En dépit de l’annulation par le Club de Paris de 5 milliards d’euros de dettes, et de l’accroissement constant de la production pétrolière et des revenus inhérents, les habitants du Congo-Brazzaville vivent à 70 % en-dessous du seuil de pauvreté. Les investissements réalisés ces cinq dernières années par l’État n’ont pas d’impact réel sur la vie des populations congolaises qui manquent toujours d’eau potable et d’électricité.

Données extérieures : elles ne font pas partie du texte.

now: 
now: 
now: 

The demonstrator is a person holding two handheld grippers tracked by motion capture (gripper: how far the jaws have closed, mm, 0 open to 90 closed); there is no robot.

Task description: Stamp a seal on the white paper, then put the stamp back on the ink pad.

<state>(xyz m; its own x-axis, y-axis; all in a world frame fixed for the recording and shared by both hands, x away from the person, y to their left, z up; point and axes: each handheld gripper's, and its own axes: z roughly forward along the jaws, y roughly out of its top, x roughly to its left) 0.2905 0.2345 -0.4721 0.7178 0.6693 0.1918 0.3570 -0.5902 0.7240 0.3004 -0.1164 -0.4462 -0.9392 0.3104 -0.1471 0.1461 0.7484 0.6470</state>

Alors que va se tenir les 2 et 3 mars prochains à Paris la conférence mondiale sur l’Initiative de transparence des Industries Extractives (ITIE), le Congo Brazzaville n’a pas encore atteint le statut de pays conforme tel qu’il est défini par l’ITIE. Toujours selon les auteurs du rapport, les efforts pour réduire la corruption demeurent superficiels. La mesure de ces efforts ne peut être prise qu’en parallèle avec les avancées des droits économiques et sociaux des citoyens congolais dans leur ensemble.
Le document prend en compte les avancées du Congo en matière de gouvernance, mais également les nombreux défis qui devront mener à la transparence des revenus et à combattre la corruption et les carences de l’État de droit.
Le rapport, tout en tentant d’expliquer le système de mauvaise gestion du pétrole au Congo Brazzaville, met en avant les initiatives positives et les facteurs d’espoir pour que l’argent de l’or noir coule également pour les populations les plus démunies.